Jakarta loses $12.5b in timber royalties

A labourer unloads timber from Kalimantan province from a phinisi, a traditional Indonesian ship, at Sunda Kelapa port in Jakarta in this Sep 8, 2014, file photo PHOTO: REUTERS

JAKARTA • Unreported forest clearing cost Indonesia up to US$9 billion (S$12.5 billion) between 2003 and last year in lost timber royalties - about three times the royalties it actually received, an investigation by the country's main anti-graft agency has shown.

An eight-month investigation by the country's Corruption Eradication Commission (KPK) estimated the value of the lost timber at up to US$81 billion, with the cleared land often used for growing crops or mining.

A copy of its report, seen by Reuters yesterday and due to be handed to government ministers, will put further pressure on President Joko Widodo, who has been criticised by green groups and other South-east Asian nations on his country's forestry policy and for failing to stop the annual haze problem from forest-burning.

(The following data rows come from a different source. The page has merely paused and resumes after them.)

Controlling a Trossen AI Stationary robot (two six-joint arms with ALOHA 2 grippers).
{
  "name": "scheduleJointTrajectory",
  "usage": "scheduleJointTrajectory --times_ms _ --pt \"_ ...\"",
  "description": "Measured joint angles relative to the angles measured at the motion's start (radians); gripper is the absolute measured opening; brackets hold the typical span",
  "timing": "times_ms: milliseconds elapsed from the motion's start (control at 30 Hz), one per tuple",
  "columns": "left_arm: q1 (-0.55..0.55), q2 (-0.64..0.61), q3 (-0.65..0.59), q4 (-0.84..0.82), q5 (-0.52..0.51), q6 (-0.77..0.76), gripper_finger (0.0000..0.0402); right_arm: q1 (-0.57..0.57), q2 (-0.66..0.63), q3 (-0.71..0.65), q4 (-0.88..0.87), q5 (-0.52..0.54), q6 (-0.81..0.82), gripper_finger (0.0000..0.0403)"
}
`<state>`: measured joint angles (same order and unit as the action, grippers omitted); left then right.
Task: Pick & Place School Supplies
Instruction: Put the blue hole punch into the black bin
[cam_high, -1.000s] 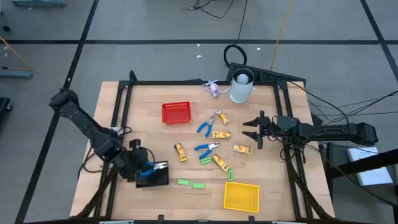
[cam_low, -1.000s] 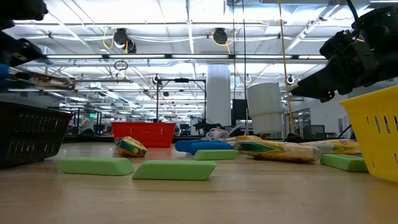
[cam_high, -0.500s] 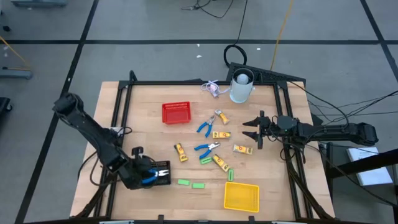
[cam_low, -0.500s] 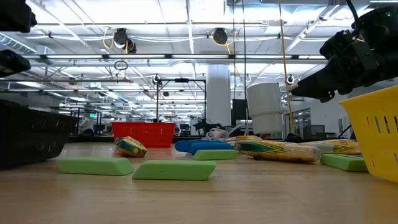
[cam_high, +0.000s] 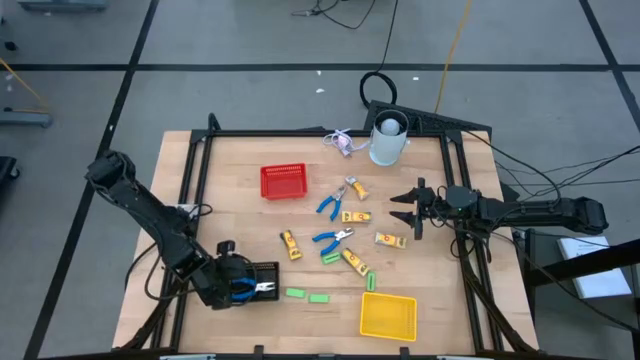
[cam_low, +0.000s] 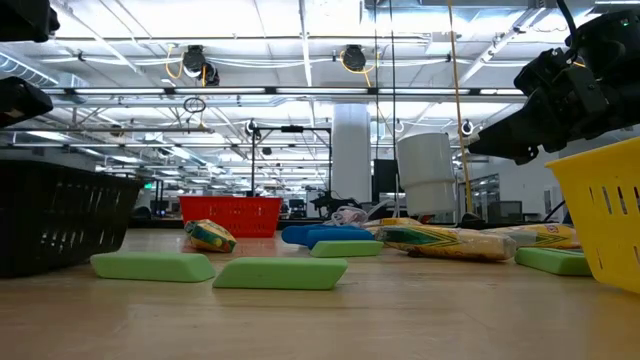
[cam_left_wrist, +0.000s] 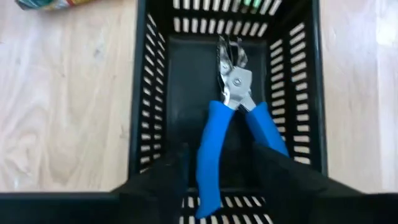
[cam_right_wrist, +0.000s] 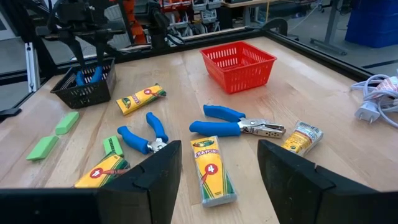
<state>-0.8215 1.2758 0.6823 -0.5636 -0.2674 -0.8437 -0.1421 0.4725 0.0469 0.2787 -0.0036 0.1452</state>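
Observation:
A blue-handled pair of pliers (cam_left_wrist: 233, 93) lies flat on the floor of the black basket (cam_high: 268, 284) near the table's front left. My left gripper (cam_left_wrist: 221, 155) is open over that basket (cam_left_wrist: 140, 93), one finger on each side of the handle ends. More school supplies are spread over the table's middle: two blue pliers (cam_high: 331, 203), yellow crayon boxes (cam_high: 390, 240) and green erasers (cam_high: 294, 293). My right gripper (cam_high: 405, 213) hangs open at the table's right side, above a crayon box (cam_right_wrist: 211, 168), holding nothing.
A red basket (cam_high: 283, 181) stands at the far left of the middle, a yellow basket (cam_high: 388, 315) at the near edge, and a white cup (cam_high: 389, 140) at the far edge beside a coiled cable (cam_high: 342, 143). Black frame rails (cam_high: 190, 190) line the table's sides.
My left gripper has gone down and a little toward the table's right, over the black basket. The pliers, held above the basket's rim a second ago, now lie on its floor. The basket has slid slightly toward the right.

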Motion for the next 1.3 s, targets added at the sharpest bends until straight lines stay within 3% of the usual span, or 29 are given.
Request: scheduleJointTrajectory --times_ms 100,200,300,433,500,567,633,800,867,967,1100,1233,1300 --pt "0.000 0.000 0.000 -0.001 -0.032 0.015 0.0250 0.000 0.000 0.000 0.000 0.000 0.000 0.0201" --pt "0.000 0.000 0.000 -0.003 -0.134 0.047 0.0286 0.000 0.000 0.000 0.000 0.000 0.000 0.0201" --pt "0.000 -0.010 0.000 -0.003 -0.306 0.102 0.0307 0.000 0.000 0.000 0.000 0.000 0.000 0.0201" --pt "0.012 -0.031 0.000 0.053 -0.611 0.215 0.0317 0.000 0.000 0.000 0.008 0.000 -0.001 0.0201" --pt "0.026 -0.045 -0.015 0.147 -0.731 0.316 0.0315 0.000 0.000 0.000 0.009 0.000 -0.003 0.0201" --pt "0.058 -0.058 -0.054 0.306 -0.770 0.445 0.0310 0.000 0.000 0.000 0.009 0.000 -0.003 0.0201" --pt "0.115 -0.076 -0.121 0.505 -0.709 0.593 0.0304 0.000 0.000 0.000 0.010 0.000 -0.005 0.0201" --pt "0.343 -0.080 -0.340 1.103 -0.298 0.874 0.0290 0.000 0.000 0.000 0.031 0.000 -0.026 0.0201" --pt "0.453 -0.081 -0.400 1.241 -0.173 0.903 0.0286 0.000 0.000 0.000 0.047 0.000 -0.027 0.0201" --pt "0.619 -0.082 -0.447 1.275 -0.006 0.882 0.0282 0.000 0.000 0.000 0.055 0.000 -0.030 0.0201" --pt "0.771 -0.081 -0.473 1.276 0.076 0.840 0.0286 0.000 0.000 0.000 0.056 0.001 -0.034 0.0201" --pt "0.850 -0.082 -0.465 1.271 0.005 0.827 0.0293 0.000 0.001 0.000 0.088 0.000 -0.028 0.0201" --pt "0.863 -0.082 -0.465 1.256 0.005 0.748 0.0295 0.000 0.005 0.000 0.098 0.000 -0.027 0.0201"
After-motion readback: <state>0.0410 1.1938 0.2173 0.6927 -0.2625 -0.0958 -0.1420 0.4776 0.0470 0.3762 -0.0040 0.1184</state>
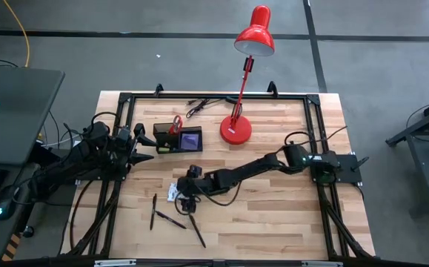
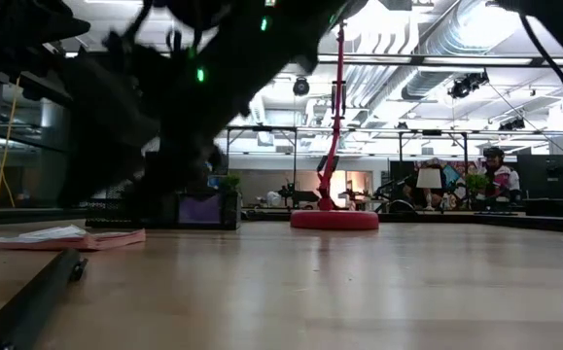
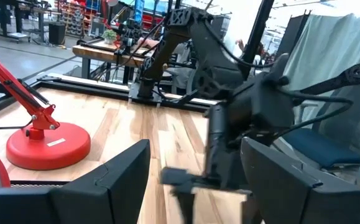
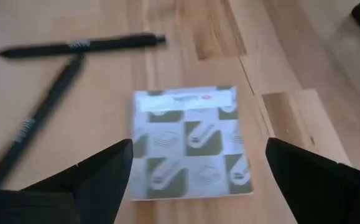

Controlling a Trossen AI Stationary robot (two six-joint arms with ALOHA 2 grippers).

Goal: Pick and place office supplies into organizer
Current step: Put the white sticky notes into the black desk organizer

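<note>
While the right pincer (image 4: 198,180) hovers with its fingers spread over the patterned packet (image 4: 190,143) lying flat on the worktop (image 1: 288,208), two black pens (image 4: 80,45) lie just beside the packet. The left pincer (image 3: 195,186), also spread, waits near the organizer (image 1: 175,139), which holds the red-handled scissors (image 1: 176,122) and purple pad (image 1: 191,139).

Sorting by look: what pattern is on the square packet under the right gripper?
White with grey-green checker squares on the packet; right wrist view.

the right arm is stretched across the table, its right gripper (image 1: 187,197) lowered near the front centre, fingers (image 4: 86,177) spread wide. the left arm is held at the left edge, left gripper (image 1: 146,145) parted.
</note>
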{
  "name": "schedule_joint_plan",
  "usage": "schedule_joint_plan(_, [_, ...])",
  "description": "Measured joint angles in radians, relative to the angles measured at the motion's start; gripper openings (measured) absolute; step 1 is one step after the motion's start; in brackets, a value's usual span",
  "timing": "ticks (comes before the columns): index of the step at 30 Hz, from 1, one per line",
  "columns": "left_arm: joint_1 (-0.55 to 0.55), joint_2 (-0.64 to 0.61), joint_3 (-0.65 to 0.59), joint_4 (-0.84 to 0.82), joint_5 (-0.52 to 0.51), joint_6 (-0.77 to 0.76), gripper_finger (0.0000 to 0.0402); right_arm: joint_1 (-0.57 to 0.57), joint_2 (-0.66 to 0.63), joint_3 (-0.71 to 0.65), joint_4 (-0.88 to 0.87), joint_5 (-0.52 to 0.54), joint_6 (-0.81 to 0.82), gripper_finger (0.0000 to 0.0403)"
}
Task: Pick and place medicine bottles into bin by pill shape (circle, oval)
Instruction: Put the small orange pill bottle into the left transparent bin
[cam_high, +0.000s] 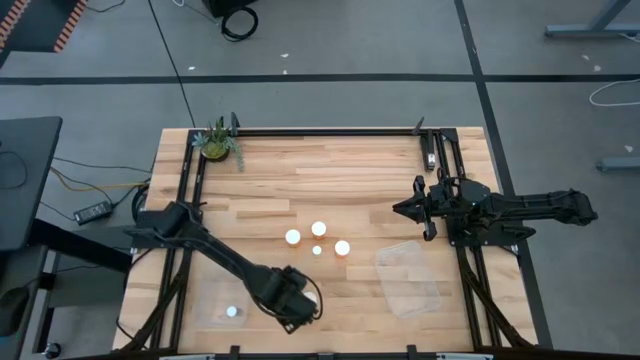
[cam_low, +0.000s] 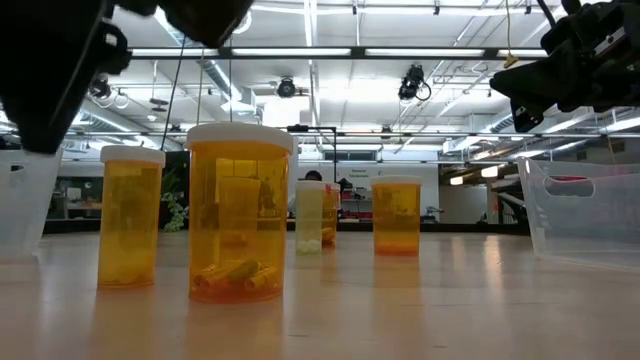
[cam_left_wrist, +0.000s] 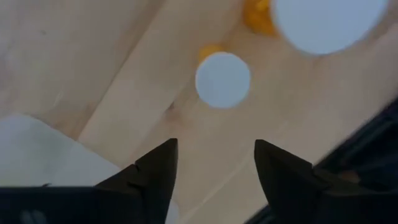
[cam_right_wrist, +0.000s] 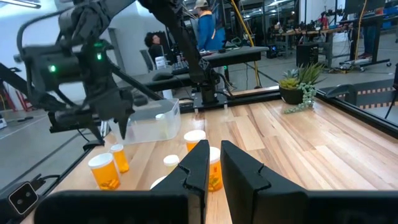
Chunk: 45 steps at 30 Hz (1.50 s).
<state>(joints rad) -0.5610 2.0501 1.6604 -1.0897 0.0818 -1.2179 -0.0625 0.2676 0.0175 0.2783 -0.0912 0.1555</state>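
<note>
Orange-bodied, white-capped medicine bottles (cam_high: 318, 229) are what you will find in a loose cluster near the middle of the wooden surface (cam_high: 330, 170), well apart from both bins. Your left gripper (cam_high: 308, 298) hangs above the surface with its fingers spread wide and nothing between them; in its wrist view two white caps lie just ahead of the fingertips (cam_left_wrist: 163, 155), the nearer bottle (cam_left_wrist: 222, 79) standing upright and clear of both fingers. Beside that gripper, on the side away from the cluster, sits the left clear bin (cam_high: 228, 305), and you can see one white cap (cam_high: 231, 312) already inside it. From the overhead view you can count four caps in the cluster: the single bottle (cam_high: 293, 237) nearest your left gripper, two more beyond it, and a smaller one (cam_high: 317, 250) between them. Your right gripper (cam_high: 402, 209) waits off to the far side of the cluster, raised above the surface, its fingers pressed together on nothing. Just beside it, toward the near edge of the surface, lies the right clear bin (cam_high: 408, 278). A green potted plant (cam_high: 217, 143) stands at the far corner on your left arm's side, well away from either gripper.
</note>
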Motion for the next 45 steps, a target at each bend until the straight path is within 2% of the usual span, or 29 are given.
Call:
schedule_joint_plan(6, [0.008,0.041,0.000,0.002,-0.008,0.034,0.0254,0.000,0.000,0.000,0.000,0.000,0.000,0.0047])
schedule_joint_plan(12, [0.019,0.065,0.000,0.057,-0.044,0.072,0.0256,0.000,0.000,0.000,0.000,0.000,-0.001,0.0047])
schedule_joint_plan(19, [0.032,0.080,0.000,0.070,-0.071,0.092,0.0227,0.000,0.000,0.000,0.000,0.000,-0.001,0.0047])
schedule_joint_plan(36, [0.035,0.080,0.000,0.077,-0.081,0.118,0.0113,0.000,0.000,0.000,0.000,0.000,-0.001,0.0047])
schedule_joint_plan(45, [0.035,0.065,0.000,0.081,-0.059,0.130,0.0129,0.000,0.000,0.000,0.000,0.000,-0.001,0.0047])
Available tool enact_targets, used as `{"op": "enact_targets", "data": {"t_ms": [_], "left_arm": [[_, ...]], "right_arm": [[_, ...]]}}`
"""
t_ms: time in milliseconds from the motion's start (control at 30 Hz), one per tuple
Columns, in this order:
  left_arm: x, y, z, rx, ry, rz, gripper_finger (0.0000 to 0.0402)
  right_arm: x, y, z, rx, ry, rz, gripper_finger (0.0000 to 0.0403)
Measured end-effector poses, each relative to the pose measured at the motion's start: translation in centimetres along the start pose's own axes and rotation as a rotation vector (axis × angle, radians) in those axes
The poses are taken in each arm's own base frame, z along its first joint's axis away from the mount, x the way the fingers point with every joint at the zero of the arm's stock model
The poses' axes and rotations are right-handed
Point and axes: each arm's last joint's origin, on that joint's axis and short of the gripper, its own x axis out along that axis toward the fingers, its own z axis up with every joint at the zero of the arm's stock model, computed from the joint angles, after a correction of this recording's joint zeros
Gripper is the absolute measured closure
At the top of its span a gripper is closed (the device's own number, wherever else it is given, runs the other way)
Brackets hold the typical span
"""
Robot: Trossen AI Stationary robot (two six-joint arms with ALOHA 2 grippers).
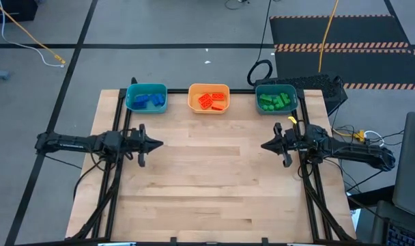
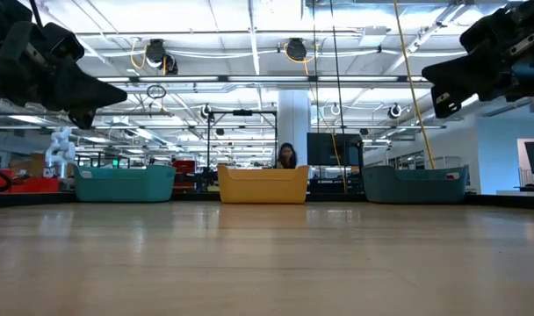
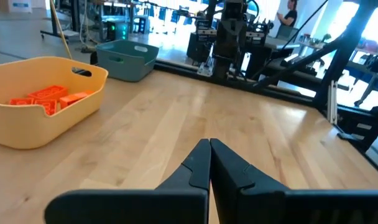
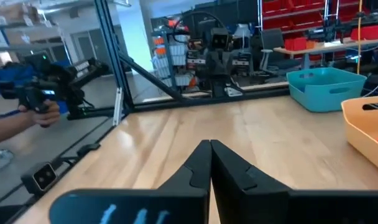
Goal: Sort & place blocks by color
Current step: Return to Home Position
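Left gripper (image 1: 156, 143) and right gripper (image 1: 265, 145): fingers pressed together, empty, raised over the table (image 1: 207, 198) near its left and right edges. Blue blocks (image 1: 147, 100), orange-red blocks (image 1: 212, 102) and green blocks (image 1: 275, 101) sit sorted in trays (image 1: 191, 89) along the far edge. Homing: retract slowly, level, clear of the trays.

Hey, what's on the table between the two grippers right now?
Nothing. The high view shows only bare wooden table between the left gripper and the right gripper; the blocks sit in the three trays beyond.
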Motion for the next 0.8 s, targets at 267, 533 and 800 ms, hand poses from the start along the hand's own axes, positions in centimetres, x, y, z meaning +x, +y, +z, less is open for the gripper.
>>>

"Where does the money go - it goes to the corrupters," Mr Dian Patria, group head of corruption prevention for natural resources at the KPK, told Reuters.

"It could be US$9 billion, it could be more, because these are quite conservative figures. This is not only a corruption issue, it's also about the long-term environmental impact."

Home to the world's third largest tropical forests and a major palm oil and pulp and paper producer, Indonesia will be in the spotlight at the United Nations climate change conference in Paris in December.

Unregulated land clearing has long been a problem in the country, which lost 1.5 million hectares of tree cover last year, up from 1.1 million hectares in 2013.

The KPK report cited ineffective law enforcement, inaccurate production data and auditing by timber plantations, a lack of transparency on royalties data within government ministries, and poor coordination between central and regional governments as causes for the lost timber revenue.

Over the 12 years to 2014, Indonesia earned just US$3.2 billion from timber royalties, said the report, which comes as Mr Joko's government battles sluggish economic growth.

Late last month, Indonesia announced that it would borrow US$4.2 billion from international agencies to cover a widening budget deficit.

The report, which did not name any companies or individuals, highlighted rising timber prices and land clearing for the rapid expansion of palm oil and pulp and paper production, as well as mining.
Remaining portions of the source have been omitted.